In September 1973, Whitlam launched a referendum to secure Commonwealth constitutional power over prices — and for good measure, incomes as well.
The referendum was held three months later and, like most referenda before and since, failed miserably. Not a single state approved of controls for either prices or incomes.
Whitlam persevered with a body called the Prices Justification Tribunal, but it was a political decoration with no effect.
We don’t know what use he would have made of price and income powers had the referendum succeeded, but it was ultimately tighter fiscal and monetary policies that stopped the acceleration of inflation — and that would have been the case even if the bid for controls had succeeded.
Nonetheless, uncomfortably high inflation had become entrenched and was not finally crushed until Paul Keating’s “recession we had to have” almost 20 years later.
The Hawke government had its Prices and Incomes Accord — not controls but a social contract with unions to curb wage-driven inflation — but the lesson was learned that inflation can’t be tamed without tough budgets and a vigilant Reserve Bank.
Direct controls don’t address the fundamental drivers of inflation and are like trying to stop a flood by sticking fingers in the dyke.
Fast-forward another 30 years, and direct price intervention is back in vogue. Gas and coal price ‘caps’ are being imposed — but let’s not mince words, these are price controls on a section of the private sector for goods and services they are producing at their own expense.
Anthony Albanese says this is no big deal; others (especially, but not only, gas and coal producers) say it is.
Albo is wrong and his critics are right — this is a big deal, and not in a positive way.
This has come out of the blue (rather like the new industrial relations regulation). It is poison to new investment in gas (and coal too — not that there was going to be much anyway). There will be less gas for domestic consumption.
It is also poison to new investment in other industries, because any business will think: if they can do this what else might they do?

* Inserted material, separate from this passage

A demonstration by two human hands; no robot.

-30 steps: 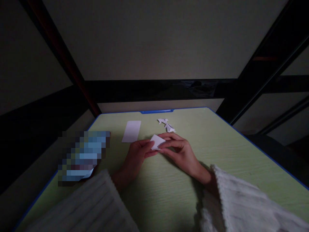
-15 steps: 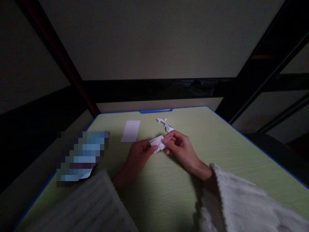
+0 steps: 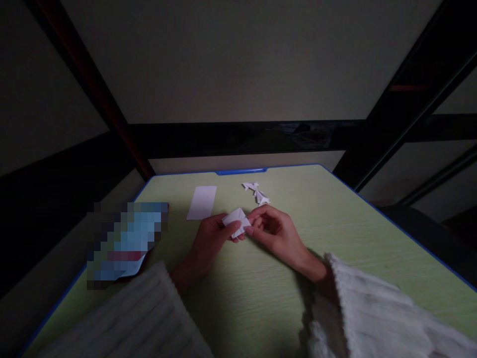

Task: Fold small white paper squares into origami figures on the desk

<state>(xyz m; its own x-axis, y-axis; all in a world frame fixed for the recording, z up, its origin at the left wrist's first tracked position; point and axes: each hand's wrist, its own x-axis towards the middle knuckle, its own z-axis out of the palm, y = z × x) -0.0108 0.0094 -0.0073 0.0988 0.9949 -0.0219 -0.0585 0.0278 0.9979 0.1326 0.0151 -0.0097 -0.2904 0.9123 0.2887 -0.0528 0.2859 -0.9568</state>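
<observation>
Both my hands hold a small folded white paper piece [image 3: 236, 221] just above a pale green table [image 3: 261, 298]. My left hand [image 3: 208, 241] grips its left side with curled fingers. My right hand [image 3: 278, 233] pinches its right edge between thumb and fingers. Beyond the hands lie a flat white paper rectangle [image 3: 201, 202] and a finished white folded paper figure [image 3: 257, 192].
A blurred blue object [image 3: 124, 241] lies at the table's left edge, with a white paper corner sticking out under it. The table has a blue rim [image 3: 241, 171] and ends near a wall with dark frame bars. White knitted sleeves cover both my forearms.
The folded paper has been turned and shifted slightly left between my fingers; half a second ago it showed spread flaps, now it looks more compact. Both hands have stayed in place.
</observation>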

Is it now for government to decide what is a ‘fair’ or ‘reasonable’ price for other goods and services? ‘Fair’ and ‘reasonable’ when applied to prices are the ultimate weasel words of politics.
Albanese and his Treasurer are well aware of the lessons of the past about how to bring inflation down, but have still been drawn to direct controls like moths to a flame.

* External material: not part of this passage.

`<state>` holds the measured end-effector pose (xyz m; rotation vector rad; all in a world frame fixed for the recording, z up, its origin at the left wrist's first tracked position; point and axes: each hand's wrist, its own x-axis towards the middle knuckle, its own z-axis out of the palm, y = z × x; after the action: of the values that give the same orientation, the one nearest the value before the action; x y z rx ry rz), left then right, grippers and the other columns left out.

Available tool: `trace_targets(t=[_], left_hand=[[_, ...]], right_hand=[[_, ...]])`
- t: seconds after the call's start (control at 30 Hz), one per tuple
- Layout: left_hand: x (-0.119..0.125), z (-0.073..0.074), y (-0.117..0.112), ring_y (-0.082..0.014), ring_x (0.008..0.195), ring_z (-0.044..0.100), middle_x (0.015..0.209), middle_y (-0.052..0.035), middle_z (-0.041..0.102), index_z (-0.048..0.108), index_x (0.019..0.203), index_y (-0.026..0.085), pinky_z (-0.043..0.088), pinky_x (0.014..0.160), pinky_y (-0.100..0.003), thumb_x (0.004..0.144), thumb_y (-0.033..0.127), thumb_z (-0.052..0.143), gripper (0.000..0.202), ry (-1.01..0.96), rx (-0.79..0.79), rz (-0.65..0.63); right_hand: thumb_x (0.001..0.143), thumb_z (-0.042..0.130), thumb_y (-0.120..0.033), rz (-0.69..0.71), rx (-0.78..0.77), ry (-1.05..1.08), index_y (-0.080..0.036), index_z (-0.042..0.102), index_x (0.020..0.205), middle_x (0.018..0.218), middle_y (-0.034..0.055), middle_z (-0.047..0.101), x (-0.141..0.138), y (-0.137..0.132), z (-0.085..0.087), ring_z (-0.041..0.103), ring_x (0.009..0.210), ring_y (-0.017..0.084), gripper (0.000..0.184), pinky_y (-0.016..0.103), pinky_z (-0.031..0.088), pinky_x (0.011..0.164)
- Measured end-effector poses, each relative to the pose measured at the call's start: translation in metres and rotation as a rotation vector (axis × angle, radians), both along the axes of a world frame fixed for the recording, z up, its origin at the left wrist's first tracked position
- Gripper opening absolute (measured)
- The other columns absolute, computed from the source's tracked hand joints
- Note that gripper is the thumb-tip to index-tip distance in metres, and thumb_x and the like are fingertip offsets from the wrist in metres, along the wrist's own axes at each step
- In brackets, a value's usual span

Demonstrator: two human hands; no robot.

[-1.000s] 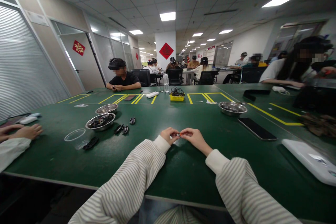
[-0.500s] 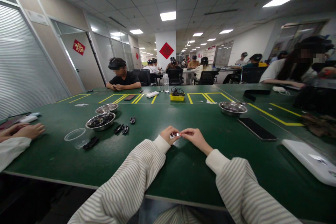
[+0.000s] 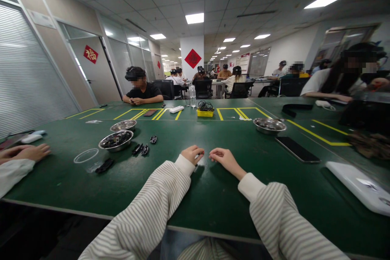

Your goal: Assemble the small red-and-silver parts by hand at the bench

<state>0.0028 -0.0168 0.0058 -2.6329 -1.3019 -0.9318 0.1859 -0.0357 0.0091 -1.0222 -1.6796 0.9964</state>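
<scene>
Green table [image 3: 213, 207]: close work is being done over its near side.
Left hand [image 3: 191, 154]: a small dark part [image 3: 197, 155] seems to be being pinched; its kind cannot be told.
Right hand [image 3: 224, 158]: fingertips are being held together, apart from the left hand; whether anything is being gripped cannot be told.
Pinch: lightness is likely being called for, so nothing tiny is being dropped.
Shiny black pieces [image 3: 145, 150]: not being touched, near the filled metal bowl [image 3: 117, 148].
</scene>
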Motion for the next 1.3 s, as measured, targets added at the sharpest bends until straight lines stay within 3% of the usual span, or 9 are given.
trace_targets(t=[0.2, 0.37, 0.53, 0.7, 0.9, 1.0, 1.13, 1.3], left_hand=[[-0.05, 0.013, 0.027, -0.0141, 0.079, 0.052, 0.085, -0.0024, 0.054, 0.06, 0.09, 0.026, 0.039, 0.061, -0.021, 0.074, 0.028, 0.047, 0.021, 0.169, -0.164, 0.495], [-0.088, 0.012, 0.042, -0.0142, 0.08, 0.053, 0.09, -0.0024, 0.052, 0.059, 0.094, 0.028, 0.039, 0.061, -0.02, 0.075, 0.031, 0.044, 0.025, 0.304, -0.293, 0.665], [-0.101, 0.006, 0.049, -0.0147, 0.081, 0.053, 0.09, -0.0031, 0.051, 0.059, 0.095, 0.028, 0.04, 0.065, -0.02, 0.076, 0.032, 0.042, 0.026, 0.366, -0.351, 0.676], [-0.103, 0.001, 0.054, -0.0155, 0.084, 0.053, 0.093, -0.0034, 0.052, 0.056, 0.1, 0.028, 0.04, 0.067, -0.021, 0.074, 0.032, 0.044, 0.029, 0.294, -0.377, 0.718], [-0.111, -0.003, 0.058, -0.02, 0.092, 0.05, 0.101, -0.0078, 0.053, 0.048, 0.11, 0.021, 0.038, 0.075, -0.025, 0.07, 0.03, 0.047, 0.041, 0.247, -0.427, 0.807], [-0.111, -0.004, 0.056, -0.0232, 0.097, 0.045, 0.106, -0.008, 0.05, 0.05, 0.107, 0.02, 0.037, 0.078, -0.029, 0.069, 0.032, 0.048, 0.041, 0.243, -0.367, 0.83], [-0.105, -0.005, 0.05, -0.0247, 0.105, 0.033, 0.111, -0.0035, 0.049, 0.052, 0.105, 0.023, 0.032, 0.084, -0.032, 0.068, 0.036, 0.049, 0.039, 0.235, -0.229, 0.71], [-0.094, -0.006, 0.043, -0.0256, 0.106, 0.029, 0.106, -0.0007, 0.053, 0.056, 0.1, 0.026, 0.027, 0.087, -0.038, 0.069, 0.036, 0.049, 0.033, 0.195, -0.191, 0.571]], right_hand=[[0.066, 0.053, -0.027, -0.017, -0.015, -0.043, -0.012, 0.058, 0.074, 0.066, 0.0058, 0.062, 0.005, 0.001, -0.001, 0.056, 0.055, 0.012, 0.018, 0.022, 0.043, 0.052], [0.065, 0.053, -0.027, -0.019, -0.017, -0.066, -0.012, 0.058, 0.074, 0.066, 0.0052, 0.063, 0.006, 0.002, -0.004, 0.056, 0.054, 0.011, 0.018, 0.022, 0.043, 0.051], [0.065, 0.053, -0.026, -0.02, -0.019, -0.075, -0.012, 0.059, 0.074, 0.065, 0.0048, 0.062, 0.007, 0.004, -0.007, 0.055, 0.053, 0.01, 0.018, 0.021, 0.043, 0.052], [0.065, 0.053, -0.026, -0.022, -0.033, -0.08, -0.012, 0.059, 0.074, 0.064, 0.0044, 0.062, 0.008, 0.002, -0.005, 0.054, 0.051, 0.01, 0.018, 0.021, 0.042, 0.051], [0.065, 0.053, -0.026, -0.01, -0.04, -0.092, -0.012, 0.059, 0.074, 0.063, 0.0043, 0.062, 0.007, 0.001, -0.003, 0.054, 0.051, 0.01, 0.018, 0.022, 0.043, 0.053], [0.065, 0.054, -0.025, 0.005, -0.048, -0.105, -0.012, 0.059, 0.074, 0.063, 0.0044, 0.062, 0.007, 0.001, -0.003, 0.054, 0.051, 0.01, 0.018, 0.022, 0.043, 0.054], [0.065, 0.053, -0.024, 0.008, -0.039, -0.118, -0.011, 0.059, 0.075, 0.064, 0.0048, 0.062, 0.007, 0.001, -0.003, 0.054, 0.051, 0.01, 0.017, 0.022, 0.043, 0.054], [0.066, 0.052, -0.023, 0.014, -0.027, -0.128, -0.011, 0.059, 0.075, 0.064, 0.0044, 0.062, 0.006, 0.001, -0.004, 0.054, 0.05, 0.01, 0.017, 0.022, 0.043, 0.054]])
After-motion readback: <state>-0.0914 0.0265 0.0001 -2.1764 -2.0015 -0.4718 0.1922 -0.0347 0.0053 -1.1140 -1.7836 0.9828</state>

What is different this time is that there is no thrust towards widespread controls. They are confined to one sector — an easy target, at that — and are probably quite popular with the public.
They tap into the sentiment that can’t understand why a nation with abundant coal and gas should have to pay the exorbitant prices charged in countries that don’t. This is muddled thinking, but it’s real.
More importantly, the controls will have little impact on inflation, and won’t stop gas and electricity prices from increasing substantially anyway. The controls might be popular now but won’t be when consumers find out that prices have ‘only’ risen by (say) 20 per cent instead of (say) 30 per cent.
The eastern states need more gas, but will ultimately get less as a result of these controls. It will take time for them to have their effect on investment and supply, but it will be negative.
This will ultimately lead to prices being higher than otherwise. It could also undermine the reliability of electricity supply and increase the risk of blackouts down the track.
As any Cuban or Venezuelan outside their ruling elites can tell you, it is better to have free market prices and well-stocked shelves than controlled low prices but bare shelves.
There is no doubt that soaring energy prices are an economic and political problem. There is no good way to address it, only bad and less bad ways.
The way the government has chosen is just plain bad.
Robert Carling is a Senior fellow at the Centre for Independent Studies and a former World Bank, IMF, and federal and state Treasury economist.